*Exercise aim:*
Nothing below is to be printed except the lines between the line holding "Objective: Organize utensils" and the line holding "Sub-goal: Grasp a", inclusive, each exactly as it appears.

*Provided material:*
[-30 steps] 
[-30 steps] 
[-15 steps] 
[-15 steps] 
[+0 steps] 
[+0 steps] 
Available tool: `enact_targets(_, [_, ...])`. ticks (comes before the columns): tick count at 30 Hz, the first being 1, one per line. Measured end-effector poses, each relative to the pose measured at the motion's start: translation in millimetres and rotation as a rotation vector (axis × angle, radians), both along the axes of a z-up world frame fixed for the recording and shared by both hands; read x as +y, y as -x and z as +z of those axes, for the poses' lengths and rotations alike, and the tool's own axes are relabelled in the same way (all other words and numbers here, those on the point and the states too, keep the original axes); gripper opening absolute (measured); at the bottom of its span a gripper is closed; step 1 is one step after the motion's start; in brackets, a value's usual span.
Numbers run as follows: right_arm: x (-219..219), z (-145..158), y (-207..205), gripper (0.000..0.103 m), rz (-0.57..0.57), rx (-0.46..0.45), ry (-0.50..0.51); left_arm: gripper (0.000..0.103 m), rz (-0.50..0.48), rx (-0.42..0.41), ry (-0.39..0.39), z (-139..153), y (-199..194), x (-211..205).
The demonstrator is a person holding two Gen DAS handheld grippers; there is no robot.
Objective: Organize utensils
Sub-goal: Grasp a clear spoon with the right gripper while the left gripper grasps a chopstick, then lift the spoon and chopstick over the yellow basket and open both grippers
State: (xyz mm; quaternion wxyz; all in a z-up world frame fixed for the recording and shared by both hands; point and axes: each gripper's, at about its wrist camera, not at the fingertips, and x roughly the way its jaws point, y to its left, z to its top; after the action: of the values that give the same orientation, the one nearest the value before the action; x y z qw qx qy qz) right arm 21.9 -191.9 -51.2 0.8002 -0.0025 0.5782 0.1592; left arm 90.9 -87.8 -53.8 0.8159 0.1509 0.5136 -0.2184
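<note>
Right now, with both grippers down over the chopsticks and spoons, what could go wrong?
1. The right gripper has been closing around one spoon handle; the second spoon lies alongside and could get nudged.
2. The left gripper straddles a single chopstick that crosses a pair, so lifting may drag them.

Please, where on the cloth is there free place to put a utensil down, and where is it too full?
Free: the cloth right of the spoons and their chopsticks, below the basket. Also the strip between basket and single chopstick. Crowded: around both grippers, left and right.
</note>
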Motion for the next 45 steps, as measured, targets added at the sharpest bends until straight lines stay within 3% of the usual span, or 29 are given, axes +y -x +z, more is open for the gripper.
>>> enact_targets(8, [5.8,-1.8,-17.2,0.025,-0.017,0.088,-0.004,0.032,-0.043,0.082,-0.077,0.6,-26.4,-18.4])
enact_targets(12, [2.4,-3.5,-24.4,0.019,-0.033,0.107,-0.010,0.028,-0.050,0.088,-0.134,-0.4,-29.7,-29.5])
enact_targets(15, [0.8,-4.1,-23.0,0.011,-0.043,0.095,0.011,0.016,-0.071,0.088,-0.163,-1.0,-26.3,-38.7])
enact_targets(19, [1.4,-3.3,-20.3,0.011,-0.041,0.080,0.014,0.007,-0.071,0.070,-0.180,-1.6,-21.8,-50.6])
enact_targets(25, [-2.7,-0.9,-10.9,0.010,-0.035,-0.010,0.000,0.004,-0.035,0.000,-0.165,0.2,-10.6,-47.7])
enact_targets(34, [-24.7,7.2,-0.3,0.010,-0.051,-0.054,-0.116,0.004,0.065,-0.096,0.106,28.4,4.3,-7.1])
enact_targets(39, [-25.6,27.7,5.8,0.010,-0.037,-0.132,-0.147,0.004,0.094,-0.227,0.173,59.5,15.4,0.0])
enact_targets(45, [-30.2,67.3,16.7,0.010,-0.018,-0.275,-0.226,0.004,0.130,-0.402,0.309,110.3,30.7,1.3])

*Result for this task:*
Objective: Organize utensils
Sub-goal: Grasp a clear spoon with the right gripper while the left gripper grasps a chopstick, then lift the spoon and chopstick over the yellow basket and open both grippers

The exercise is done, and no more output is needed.